* [DATA EXCERPTS]:
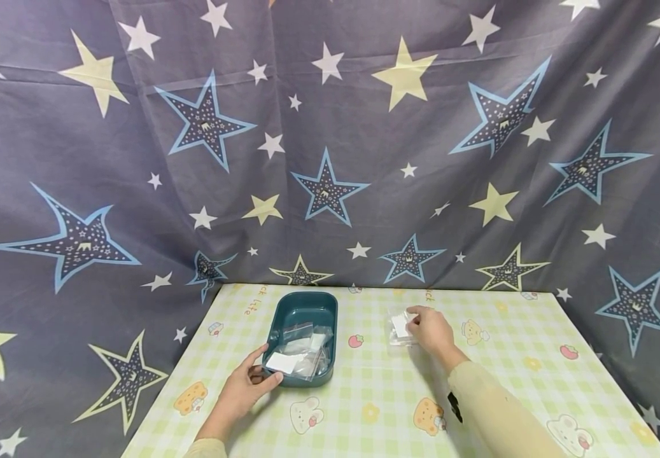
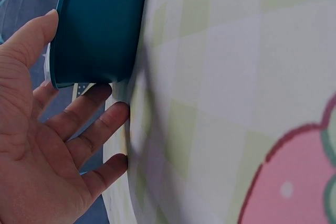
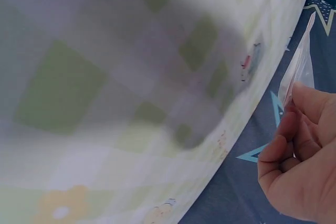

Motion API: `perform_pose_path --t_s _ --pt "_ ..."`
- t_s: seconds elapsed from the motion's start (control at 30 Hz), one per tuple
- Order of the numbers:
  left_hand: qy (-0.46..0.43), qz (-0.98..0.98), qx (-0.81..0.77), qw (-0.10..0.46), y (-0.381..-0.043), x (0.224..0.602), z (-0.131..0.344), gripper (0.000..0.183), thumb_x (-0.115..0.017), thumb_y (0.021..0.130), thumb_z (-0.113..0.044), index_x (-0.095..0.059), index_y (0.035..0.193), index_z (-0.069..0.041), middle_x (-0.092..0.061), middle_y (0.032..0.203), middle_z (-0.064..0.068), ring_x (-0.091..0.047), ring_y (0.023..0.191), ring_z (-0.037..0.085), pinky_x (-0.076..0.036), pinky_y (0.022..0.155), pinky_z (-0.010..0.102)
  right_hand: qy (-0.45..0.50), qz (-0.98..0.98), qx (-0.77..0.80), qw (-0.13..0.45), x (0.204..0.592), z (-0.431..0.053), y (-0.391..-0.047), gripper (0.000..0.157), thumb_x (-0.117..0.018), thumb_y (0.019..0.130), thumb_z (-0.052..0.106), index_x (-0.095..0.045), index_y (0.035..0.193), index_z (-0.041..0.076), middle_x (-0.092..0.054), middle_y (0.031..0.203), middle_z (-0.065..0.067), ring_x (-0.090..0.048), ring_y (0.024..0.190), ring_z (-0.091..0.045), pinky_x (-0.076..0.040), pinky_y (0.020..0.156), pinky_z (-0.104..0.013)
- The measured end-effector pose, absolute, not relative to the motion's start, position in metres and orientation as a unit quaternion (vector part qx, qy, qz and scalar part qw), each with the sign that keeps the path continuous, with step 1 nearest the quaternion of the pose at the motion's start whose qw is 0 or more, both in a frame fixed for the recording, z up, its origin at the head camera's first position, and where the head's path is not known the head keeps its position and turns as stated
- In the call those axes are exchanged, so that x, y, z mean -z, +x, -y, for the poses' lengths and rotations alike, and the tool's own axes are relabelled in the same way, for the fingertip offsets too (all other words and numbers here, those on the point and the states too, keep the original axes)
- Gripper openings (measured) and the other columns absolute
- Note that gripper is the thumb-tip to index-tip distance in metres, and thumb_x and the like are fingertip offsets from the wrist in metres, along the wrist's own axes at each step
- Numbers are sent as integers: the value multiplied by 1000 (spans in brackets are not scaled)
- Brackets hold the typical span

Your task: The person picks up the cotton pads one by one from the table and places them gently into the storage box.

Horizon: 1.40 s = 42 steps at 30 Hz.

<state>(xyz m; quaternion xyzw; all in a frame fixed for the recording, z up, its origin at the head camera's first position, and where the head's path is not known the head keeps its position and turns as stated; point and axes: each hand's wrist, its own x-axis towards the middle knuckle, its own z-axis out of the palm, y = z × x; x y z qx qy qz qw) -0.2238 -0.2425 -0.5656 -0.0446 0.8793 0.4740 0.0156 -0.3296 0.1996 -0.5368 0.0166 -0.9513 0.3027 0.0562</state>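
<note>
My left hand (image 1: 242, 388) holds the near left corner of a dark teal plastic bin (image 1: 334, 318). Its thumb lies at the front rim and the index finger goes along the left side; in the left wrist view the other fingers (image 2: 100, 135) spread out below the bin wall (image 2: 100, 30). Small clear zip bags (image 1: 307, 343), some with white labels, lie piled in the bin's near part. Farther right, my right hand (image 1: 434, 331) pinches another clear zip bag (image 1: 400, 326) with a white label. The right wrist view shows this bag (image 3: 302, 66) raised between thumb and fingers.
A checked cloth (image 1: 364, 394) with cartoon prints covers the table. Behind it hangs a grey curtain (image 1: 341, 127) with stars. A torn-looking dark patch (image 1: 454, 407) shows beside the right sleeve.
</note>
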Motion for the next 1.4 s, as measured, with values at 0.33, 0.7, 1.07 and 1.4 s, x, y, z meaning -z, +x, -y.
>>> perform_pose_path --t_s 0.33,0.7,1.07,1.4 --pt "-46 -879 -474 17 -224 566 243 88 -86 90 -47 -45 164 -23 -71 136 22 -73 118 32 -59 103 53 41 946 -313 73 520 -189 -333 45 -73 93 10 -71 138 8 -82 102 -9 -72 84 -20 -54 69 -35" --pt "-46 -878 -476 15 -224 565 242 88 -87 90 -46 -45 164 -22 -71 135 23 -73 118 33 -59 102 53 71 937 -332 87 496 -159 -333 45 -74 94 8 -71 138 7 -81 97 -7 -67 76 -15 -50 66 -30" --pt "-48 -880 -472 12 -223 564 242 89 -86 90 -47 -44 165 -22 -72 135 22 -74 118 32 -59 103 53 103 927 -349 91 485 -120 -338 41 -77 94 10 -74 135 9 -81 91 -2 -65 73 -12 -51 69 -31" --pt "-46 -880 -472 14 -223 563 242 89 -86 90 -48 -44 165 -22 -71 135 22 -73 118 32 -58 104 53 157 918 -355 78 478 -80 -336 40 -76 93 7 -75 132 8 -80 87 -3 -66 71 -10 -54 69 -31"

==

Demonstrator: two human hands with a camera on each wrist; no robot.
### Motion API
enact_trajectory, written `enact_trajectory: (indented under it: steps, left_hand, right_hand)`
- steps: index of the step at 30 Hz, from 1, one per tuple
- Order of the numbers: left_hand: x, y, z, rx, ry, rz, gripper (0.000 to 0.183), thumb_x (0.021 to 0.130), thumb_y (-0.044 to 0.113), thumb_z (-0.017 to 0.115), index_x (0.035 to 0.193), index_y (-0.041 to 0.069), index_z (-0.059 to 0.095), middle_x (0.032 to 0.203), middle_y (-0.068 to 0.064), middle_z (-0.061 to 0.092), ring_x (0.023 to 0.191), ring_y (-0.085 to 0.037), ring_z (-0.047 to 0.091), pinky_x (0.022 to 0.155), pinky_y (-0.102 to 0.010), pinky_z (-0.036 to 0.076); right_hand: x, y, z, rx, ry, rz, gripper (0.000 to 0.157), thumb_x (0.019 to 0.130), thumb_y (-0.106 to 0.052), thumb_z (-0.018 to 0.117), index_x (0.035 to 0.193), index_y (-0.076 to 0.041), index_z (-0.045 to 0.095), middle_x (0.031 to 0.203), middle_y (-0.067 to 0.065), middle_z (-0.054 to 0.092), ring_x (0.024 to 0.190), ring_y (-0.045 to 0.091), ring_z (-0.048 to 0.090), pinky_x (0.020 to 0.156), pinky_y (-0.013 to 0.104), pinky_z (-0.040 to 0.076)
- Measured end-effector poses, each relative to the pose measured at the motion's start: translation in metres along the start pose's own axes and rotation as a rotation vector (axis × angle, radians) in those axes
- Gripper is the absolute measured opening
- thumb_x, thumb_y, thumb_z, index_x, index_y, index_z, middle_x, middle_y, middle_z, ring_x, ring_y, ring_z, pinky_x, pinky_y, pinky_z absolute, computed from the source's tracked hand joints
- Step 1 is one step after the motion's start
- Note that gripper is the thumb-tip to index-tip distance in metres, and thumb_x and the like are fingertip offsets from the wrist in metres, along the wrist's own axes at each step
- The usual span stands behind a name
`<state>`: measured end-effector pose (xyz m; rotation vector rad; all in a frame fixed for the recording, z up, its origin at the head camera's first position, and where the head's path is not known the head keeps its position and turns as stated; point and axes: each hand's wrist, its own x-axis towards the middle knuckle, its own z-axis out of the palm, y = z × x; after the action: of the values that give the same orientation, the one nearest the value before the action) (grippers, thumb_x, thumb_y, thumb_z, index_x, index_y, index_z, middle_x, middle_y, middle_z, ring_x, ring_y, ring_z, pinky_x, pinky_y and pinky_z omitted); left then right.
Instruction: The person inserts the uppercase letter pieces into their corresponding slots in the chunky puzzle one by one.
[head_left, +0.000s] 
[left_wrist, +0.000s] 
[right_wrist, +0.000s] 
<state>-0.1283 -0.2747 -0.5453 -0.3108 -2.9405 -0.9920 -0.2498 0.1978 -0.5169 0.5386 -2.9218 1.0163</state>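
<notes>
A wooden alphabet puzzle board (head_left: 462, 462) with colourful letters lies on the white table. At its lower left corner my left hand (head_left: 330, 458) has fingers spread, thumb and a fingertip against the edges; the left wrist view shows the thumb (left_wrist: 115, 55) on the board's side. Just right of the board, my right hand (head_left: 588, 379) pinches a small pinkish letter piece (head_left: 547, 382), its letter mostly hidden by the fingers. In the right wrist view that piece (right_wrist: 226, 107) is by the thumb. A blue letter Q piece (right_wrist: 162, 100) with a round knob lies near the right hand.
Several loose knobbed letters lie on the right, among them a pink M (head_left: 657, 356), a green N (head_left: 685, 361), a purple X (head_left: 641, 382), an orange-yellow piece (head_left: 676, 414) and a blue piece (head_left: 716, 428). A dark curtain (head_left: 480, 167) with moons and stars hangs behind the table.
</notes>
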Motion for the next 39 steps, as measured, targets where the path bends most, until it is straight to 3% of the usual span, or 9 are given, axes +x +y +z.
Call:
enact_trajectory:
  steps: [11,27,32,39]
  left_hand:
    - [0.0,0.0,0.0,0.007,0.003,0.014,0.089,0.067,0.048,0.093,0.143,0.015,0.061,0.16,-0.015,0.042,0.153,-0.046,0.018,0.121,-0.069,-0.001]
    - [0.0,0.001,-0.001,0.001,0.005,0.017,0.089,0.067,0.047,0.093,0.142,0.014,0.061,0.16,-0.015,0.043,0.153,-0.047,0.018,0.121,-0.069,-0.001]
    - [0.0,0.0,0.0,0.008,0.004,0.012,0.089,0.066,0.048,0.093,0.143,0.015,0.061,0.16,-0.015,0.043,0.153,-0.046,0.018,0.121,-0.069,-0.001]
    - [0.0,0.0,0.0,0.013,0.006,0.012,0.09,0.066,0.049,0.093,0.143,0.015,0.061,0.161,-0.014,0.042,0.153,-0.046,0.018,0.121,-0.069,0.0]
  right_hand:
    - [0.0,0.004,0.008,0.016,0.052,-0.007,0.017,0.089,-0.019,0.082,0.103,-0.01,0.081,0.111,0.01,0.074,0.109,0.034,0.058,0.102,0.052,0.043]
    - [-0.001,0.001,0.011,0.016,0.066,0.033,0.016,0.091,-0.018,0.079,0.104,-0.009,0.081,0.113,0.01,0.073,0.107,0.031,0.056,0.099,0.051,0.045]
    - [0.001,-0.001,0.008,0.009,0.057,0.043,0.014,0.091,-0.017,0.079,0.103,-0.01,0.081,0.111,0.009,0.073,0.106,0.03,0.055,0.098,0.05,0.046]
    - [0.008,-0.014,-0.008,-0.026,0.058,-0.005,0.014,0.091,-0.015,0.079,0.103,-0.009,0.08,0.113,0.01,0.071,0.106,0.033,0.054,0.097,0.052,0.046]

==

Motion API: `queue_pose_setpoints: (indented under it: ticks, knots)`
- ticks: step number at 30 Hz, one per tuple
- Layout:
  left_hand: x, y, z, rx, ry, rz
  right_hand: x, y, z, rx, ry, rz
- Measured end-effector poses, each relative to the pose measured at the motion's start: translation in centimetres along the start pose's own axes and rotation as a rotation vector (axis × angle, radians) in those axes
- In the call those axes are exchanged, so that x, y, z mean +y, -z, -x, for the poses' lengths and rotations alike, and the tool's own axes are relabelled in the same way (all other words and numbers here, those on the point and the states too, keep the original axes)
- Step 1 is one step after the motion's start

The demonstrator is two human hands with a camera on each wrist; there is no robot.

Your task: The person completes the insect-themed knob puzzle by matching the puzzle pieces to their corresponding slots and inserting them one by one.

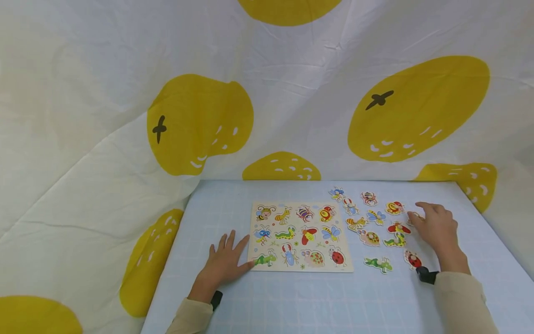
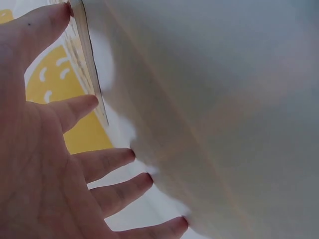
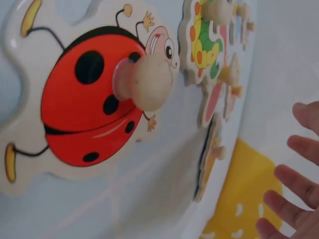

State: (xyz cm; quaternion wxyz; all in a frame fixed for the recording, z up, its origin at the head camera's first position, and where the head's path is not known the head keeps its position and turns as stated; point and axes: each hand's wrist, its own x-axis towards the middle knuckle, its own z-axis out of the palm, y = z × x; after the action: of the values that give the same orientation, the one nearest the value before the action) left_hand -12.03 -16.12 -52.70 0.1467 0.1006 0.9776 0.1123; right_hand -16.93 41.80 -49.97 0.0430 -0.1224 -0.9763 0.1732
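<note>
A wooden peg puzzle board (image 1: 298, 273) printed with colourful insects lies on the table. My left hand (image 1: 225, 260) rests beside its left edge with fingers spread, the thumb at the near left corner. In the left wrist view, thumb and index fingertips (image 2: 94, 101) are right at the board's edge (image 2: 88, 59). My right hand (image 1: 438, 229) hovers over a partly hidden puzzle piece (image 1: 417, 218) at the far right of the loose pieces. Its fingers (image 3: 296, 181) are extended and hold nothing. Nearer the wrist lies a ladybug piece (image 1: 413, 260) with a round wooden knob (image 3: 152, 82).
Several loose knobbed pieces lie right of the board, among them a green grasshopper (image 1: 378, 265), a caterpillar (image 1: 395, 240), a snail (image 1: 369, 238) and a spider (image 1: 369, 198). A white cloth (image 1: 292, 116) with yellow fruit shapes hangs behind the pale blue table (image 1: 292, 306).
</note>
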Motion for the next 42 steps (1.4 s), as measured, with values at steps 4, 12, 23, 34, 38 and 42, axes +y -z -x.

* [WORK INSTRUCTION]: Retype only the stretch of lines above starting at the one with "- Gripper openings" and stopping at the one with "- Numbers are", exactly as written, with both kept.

* [SOLUTION TO THE EXERCISE]:
- Gripper openings (measured) and the other columns absolute
- Note that gripper is the thumb-tip to index-tip distance in metres, and thumb_x and the like are fingertip offsets from the wrist in metres, along the wrist's own axes at each step
- Numbers are sent as integers: the value multiplied by 1000 (spans in brackets are not scaled)

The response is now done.